Why are private fields private to the type, not the instance?

In C# (and many other languages) it's perfectly legitimate to access private fields of other instances of the same type. For example:

public class Foo
{
    private bool aBool;

    public void DoBar(Foo anotherFoo)
    {
        if (anotherFoo.aBool) ...
    }
}

As the C# specification (sections 3.5.1, 3.5.2) states access to private fields is on a type, not an instance. I've been discussing this with a colleague and we're trying to come up with a reason why it works like this (rather than restricting access to the same instance).

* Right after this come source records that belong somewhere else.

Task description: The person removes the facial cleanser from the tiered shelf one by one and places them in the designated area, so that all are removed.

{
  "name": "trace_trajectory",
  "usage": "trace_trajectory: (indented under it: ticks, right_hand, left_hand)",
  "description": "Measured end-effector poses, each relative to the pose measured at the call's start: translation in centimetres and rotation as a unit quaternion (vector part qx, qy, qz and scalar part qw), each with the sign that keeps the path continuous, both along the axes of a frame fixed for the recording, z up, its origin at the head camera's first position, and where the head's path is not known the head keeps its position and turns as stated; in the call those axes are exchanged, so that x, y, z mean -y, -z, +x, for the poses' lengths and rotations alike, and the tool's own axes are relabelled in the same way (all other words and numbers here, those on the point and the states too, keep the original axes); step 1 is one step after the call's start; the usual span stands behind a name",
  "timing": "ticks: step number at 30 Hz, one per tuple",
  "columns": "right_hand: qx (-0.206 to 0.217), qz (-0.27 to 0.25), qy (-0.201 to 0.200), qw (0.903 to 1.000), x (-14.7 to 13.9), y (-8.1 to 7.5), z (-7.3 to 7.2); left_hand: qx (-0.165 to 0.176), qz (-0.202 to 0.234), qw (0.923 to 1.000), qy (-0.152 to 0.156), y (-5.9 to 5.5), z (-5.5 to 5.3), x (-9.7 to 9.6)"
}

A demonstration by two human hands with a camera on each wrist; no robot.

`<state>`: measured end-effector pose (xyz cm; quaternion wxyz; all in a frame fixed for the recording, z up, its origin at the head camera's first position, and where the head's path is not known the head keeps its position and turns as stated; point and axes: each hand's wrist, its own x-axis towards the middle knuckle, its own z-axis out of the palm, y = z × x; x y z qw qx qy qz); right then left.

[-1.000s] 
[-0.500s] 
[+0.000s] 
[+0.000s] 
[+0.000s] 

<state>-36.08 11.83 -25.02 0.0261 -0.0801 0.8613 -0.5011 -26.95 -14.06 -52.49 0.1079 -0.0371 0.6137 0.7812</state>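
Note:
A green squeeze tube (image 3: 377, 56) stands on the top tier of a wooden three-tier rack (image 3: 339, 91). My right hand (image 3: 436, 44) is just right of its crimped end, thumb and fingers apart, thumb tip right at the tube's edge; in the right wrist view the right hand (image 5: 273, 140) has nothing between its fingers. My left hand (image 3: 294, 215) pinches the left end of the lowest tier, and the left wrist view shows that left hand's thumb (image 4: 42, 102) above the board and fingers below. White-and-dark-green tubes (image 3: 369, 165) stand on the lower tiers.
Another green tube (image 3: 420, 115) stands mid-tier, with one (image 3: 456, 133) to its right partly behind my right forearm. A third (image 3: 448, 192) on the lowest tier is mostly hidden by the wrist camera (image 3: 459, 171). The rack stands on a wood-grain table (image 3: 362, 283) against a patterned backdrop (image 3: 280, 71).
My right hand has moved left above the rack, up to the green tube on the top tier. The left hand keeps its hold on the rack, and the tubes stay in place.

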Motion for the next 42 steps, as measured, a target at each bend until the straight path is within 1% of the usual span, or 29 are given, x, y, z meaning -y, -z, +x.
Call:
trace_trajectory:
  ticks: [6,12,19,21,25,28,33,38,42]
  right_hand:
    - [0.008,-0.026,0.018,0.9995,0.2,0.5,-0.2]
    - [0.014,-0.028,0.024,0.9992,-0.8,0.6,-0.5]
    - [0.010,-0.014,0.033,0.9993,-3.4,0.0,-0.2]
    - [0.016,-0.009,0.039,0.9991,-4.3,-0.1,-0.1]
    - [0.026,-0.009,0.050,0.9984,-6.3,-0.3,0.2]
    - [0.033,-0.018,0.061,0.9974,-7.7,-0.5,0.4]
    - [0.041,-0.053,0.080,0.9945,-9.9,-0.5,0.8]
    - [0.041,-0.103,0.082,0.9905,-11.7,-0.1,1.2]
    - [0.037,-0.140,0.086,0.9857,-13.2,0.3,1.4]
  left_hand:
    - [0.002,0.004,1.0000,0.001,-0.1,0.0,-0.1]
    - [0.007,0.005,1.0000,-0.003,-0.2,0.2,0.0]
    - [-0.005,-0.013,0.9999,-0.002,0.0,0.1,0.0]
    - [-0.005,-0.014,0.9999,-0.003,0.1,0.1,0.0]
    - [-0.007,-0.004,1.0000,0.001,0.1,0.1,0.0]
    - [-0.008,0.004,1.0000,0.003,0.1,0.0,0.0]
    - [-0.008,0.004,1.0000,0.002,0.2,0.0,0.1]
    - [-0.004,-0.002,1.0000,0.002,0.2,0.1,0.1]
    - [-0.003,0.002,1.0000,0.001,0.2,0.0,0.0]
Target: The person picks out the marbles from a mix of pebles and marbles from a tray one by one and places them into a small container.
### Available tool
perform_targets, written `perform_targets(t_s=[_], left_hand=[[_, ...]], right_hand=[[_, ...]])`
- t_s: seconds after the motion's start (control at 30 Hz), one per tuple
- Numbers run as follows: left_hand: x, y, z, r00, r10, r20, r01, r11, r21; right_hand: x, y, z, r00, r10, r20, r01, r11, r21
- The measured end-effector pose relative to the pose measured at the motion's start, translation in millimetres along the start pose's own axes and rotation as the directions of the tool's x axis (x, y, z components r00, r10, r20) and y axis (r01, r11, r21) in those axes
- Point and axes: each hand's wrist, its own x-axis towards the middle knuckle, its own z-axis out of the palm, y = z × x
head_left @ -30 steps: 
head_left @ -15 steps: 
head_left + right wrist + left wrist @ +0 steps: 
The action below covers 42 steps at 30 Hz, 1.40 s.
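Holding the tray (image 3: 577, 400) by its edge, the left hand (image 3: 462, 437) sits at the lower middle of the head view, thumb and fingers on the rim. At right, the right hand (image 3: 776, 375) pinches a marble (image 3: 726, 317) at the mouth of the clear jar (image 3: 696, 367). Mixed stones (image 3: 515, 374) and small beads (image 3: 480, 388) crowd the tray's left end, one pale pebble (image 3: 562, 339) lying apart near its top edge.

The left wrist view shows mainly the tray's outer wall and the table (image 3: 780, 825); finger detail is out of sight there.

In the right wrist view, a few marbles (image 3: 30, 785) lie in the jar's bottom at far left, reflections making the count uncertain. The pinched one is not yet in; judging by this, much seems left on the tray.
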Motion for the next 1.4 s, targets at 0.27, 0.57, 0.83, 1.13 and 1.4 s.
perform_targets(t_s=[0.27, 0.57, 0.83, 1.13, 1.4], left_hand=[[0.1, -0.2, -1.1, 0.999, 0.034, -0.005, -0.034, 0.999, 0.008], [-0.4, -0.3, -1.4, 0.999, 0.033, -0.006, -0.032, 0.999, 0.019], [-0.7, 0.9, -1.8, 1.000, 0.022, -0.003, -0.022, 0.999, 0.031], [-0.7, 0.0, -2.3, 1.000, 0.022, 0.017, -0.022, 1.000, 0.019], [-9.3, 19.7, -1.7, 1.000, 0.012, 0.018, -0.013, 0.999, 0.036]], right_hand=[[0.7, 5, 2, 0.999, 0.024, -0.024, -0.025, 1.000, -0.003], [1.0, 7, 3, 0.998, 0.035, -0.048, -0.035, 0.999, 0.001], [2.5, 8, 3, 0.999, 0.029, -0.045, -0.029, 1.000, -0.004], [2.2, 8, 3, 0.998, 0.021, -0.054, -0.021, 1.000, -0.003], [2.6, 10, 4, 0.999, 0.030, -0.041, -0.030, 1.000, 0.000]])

The best argument we could come up with is for equality checks where the class may want to access private fields to determine equality with another instance. Are there any other reasons? Or some golden reason that absolutely means it must work like this or something would be completely impossible?


Solution 1:

I think one reason it works this way is because access modifiers work at compile time. As such, determining whether or not a given object is also the current object isn't easy to do. For example, consider this code:

public class Foo
{
    private int bar;

    public void Baz(Foo other)
    {
        other.bar = 2;
    }

    public void Boo()
    {
        Baz(this);
    }
}

Can the compiler necessarily figure out that other is actually this? Not in all cases. One could argue that this just shouldn't compile then, but that means we have a code path where a private instance member of the correct instance isn't accessible, which I think is even worse.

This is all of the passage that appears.